_Task statement_:
Write out, without any change, the lines in the material below that run from the line with "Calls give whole" through the line with "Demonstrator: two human", both included.

_Information supplied_:
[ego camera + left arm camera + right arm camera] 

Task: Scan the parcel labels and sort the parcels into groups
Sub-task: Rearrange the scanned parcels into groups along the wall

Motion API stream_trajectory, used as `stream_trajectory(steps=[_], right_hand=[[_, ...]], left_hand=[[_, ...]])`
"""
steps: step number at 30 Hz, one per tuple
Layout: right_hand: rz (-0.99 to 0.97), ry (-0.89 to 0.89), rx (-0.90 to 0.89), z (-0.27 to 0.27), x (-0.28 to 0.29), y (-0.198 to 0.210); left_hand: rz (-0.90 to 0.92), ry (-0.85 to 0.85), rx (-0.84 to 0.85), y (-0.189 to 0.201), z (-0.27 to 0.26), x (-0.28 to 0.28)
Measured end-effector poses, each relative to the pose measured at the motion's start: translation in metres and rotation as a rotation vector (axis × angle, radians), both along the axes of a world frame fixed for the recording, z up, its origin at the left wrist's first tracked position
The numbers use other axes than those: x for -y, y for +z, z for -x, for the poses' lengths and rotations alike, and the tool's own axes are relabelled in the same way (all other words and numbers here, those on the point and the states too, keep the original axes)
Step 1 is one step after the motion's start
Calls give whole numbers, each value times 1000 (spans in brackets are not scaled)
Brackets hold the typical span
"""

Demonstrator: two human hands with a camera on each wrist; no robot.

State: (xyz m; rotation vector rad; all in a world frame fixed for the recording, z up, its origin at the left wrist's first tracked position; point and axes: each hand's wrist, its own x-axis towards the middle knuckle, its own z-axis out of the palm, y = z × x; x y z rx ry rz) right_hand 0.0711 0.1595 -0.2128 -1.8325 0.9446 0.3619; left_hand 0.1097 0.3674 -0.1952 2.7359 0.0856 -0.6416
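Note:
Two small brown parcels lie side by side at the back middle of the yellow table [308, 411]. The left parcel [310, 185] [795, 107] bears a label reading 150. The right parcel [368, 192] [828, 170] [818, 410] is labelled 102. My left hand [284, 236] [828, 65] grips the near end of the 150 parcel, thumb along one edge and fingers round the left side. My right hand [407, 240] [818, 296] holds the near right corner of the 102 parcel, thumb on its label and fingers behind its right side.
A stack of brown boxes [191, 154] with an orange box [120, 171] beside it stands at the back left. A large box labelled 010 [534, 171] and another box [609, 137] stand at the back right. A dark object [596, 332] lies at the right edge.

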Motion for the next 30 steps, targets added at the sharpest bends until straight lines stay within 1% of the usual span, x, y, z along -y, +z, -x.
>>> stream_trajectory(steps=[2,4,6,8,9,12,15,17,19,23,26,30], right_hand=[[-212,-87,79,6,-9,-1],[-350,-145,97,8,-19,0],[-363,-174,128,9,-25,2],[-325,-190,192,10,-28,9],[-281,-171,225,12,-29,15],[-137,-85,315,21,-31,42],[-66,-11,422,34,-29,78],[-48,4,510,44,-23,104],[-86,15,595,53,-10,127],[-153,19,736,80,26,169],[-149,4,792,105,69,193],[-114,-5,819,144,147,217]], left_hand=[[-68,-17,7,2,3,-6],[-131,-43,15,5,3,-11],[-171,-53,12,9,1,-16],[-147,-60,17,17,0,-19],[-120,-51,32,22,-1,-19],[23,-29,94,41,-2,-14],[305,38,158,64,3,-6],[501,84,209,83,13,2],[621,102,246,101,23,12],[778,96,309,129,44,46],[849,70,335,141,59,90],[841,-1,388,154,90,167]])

_Task solution_:
Calls give whole numbers, each value times 1000 (spans in brackets are not scaled)
Brackets hold the typical span
"""

Demonstrator: two human hands with a camera on each wrist; no robot.

This completes the response to the exercise.